# The problem
Please output exactly the part of the records below that opens with the line containing "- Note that" and closes with the line containing "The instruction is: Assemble", both lines included, and nothing else.
Given data below:
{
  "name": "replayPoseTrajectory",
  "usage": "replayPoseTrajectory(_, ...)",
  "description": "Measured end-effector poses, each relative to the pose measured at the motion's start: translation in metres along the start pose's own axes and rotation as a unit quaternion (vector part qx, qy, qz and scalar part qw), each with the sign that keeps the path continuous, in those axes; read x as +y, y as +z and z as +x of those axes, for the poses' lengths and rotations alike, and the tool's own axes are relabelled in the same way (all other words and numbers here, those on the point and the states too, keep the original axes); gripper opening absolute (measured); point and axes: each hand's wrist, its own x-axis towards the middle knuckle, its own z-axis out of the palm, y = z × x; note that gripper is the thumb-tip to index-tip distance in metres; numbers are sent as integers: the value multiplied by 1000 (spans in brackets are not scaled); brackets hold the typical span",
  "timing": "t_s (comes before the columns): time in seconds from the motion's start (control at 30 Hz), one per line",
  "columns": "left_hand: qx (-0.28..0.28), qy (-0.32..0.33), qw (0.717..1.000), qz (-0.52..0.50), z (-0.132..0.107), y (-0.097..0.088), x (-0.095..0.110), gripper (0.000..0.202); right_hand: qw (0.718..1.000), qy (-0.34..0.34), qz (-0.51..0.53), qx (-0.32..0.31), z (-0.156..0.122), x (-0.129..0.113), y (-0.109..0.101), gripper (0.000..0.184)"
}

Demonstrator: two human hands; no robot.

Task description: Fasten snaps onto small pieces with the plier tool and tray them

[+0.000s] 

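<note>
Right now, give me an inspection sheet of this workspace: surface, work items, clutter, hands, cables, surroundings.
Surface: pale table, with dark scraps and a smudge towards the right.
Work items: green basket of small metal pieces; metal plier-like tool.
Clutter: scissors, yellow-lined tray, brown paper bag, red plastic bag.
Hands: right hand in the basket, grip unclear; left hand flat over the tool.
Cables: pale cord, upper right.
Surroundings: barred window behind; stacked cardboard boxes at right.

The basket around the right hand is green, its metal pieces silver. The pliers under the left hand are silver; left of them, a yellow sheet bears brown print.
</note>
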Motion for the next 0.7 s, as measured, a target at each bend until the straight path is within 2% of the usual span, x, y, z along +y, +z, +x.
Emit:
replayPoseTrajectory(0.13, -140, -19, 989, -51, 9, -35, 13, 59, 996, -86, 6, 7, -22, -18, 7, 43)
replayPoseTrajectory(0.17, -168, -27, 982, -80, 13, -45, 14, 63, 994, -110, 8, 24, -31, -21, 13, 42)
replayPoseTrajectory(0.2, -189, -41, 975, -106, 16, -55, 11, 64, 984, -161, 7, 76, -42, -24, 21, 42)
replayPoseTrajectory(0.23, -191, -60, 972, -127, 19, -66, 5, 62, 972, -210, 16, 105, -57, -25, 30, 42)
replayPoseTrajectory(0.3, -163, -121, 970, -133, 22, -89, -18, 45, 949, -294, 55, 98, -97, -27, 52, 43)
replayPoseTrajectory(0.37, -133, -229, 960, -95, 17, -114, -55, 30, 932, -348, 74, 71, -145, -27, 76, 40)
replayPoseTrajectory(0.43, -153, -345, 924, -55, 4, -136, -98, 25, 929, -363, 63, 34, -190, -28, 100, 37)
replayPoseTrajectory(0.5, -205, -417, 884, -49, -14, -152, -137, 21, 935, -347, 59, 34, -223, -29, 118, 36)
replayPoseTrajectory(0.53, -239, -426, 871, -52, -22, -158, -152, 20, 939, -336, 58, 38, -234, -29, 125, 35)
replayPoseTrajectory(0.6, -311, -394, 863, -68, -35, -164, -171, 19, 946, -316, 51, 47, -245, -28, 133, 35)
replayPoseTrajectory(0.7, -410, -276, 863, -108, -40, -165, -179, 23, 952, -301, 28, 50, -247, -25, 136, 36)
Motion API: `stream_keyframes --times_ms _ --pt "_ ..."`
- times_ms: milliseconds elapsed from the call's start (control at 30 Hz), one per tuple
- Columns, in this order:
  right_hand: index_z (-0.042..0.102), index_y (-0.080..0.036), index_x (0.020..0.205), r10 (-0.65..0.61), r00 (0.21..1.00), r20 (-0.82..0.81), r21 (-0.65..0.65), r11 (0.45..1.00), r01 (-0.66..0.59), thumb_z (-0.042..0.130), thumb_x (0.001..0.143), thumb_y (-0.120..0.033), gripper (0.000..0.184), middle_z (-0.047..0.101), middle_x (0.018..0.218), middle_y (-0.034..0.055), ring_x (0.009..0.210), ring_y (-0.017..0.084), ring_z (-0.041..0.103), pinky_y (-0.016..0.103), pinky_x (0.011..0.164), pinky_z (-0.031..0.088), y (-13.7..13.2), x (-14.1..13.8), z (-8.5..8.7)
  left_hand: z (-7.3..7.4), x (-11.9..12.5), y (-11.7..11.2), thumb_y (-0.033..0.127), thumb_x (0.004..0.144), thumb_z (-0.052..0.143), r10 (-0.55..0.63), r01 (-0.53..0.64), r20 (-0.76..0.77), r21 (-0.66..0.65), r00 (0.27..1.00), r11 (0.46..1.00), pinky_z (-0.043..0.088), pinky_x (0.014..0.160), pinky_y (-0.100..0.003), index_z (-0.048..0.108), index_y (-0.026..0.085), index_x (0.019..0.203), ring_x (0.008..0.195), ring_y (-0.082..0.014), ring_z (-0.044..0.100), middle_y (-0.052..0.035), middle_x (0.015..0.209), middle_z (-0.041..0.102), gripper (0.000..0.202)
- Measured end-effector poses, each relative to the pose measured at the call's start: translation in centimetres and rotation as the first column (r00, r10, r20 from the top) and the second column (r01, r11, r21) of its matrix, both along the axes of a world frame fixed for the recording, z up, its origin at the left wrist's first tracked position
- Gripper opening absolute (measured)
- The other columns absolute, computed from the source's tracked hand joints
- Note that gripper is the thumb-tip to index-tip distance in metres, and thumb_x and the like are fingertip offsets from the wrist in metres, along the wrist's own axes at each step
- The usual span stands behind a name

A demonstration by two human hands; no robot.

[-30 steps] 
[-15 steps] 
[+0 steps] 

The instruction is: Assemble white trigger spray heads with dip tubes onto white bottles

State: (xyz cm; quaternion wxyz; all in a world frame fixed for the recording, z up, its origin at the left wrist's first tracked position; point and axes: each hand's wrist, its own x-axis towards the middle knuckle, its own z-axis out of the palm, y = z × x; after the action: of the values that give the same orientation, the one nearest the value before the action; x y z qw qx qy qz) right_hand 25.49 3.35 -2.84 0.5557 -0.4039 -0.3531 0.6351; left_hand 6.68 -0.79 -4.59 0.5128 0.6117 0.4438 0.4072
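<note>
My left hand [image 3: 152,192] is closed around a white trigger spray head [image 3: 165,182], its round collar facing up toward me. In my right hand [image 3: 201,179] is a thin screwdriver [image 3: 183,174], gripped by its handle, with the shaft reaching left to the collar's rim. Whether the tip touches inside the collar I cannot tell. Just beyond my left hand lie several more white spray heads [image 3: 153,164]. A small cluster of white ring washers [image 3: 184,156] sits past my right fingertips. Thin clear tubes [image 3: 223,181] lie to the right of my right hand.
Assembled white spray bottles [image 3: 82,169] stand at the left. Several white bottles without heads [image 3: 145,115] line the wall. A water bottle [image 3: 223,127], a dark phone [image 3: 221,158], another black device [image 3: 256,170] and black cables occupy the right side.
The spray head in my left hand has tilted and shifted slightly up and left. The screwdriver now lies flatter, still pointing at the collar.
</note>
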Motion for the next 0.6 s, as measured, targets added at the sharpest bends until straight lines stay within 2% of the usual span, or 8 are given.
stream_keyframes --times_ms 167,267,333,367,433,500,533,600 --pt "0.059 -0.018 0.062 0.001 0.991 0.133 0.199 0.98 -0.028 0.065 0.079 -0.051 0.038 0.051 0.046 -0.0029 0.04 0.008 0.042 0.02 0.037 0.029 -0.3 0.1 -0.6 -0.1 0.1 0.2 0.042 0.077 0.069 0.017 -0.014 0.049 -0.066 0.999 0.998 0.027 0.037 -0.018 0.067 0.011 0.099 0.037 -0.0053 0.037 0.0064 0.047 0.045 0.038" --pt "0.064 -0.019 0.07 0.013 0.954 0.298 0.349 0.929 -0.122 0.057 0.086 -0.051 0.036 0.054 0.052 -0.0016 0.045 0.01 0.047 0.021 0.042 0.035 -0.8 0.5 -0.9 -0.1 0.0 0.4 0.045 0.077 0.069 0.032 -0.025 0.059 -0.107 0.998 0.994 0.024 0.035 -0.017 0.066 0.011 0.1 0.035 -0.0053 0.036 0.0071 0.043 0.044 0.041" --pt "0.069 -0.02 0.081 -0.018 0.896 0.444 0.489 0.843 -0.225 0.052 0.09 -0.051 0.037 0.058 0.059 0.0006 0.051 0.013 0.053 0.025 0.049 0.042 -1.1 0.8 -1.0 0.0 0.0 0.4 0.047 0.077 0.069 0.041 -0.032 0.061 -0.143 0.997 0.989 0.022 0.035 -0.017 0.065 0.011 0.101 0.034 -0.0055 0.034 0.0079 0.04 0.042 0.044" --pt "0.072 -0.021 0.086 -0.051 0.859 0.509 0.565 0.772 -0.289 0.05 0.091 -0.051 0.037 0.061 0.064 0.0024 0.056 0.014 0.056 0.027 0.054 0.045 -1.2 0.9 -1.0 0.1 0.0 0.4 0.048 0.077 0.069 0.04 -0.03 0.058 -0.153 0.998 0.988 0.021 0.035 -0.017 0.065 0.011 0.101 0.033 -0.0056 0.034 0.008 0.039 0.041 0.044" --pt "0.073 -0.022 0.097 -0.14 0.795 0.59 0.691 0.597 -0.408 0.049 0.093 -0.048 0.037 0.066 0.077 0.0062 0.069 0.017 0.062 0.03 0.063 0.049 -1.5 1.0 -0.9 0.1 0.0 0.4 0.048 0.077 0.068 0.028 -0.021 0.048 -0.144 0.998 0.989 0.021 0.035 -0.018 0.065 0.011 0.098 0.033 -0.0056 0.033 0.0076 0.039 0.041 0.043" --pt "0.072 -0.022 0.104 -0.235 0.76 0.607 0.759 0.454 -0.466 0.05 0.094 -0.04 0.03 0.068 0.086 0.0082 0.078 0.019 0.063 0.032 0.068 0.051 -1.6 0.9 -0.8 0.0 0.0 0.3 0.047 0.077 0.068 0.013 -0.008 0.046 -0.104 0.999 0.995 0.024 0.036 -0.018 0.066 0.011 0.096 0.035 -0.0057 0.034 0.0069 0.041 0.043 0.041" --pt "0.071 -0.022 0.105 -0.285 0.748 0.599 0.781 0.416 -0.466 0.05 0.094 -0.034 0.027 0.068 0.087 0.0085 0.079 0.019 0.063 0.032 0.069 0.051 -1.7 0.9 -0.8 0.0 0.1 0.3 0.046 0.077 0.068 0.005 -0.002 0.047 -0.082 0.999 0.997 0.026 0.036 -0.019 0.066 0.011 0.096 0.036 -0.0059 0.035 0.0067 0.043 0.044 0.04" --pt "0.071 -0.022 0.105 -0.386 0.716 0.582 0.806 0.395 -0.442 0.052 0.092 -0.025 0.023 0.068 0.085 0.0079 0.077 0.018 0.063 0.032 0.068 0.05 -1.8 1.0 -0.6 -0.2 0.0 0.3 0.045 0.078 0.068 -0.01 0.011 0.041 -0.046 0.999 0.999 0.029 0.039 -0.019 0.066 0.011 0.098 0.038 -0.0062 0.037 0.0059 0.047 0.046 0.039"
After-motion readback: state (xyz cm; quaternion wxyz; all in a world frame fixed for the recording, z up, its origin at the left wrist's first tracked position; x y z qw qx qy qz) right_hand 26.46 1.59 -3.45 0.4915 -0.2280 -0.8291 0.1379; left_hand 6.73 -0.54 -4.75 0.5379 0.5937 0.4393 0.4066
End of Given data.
# Expected output
- Note that gripper is the thumb-tip to index-tip distance in metres, and thumb_x and the like are fingertip offsets from the wrist in metres, along the wrist's own axes at each step
- The usual span stands behind a name

A demonstration by two human hands; no robot.

[-30 steps] 
[-15 steps] 
[+0 steps] 

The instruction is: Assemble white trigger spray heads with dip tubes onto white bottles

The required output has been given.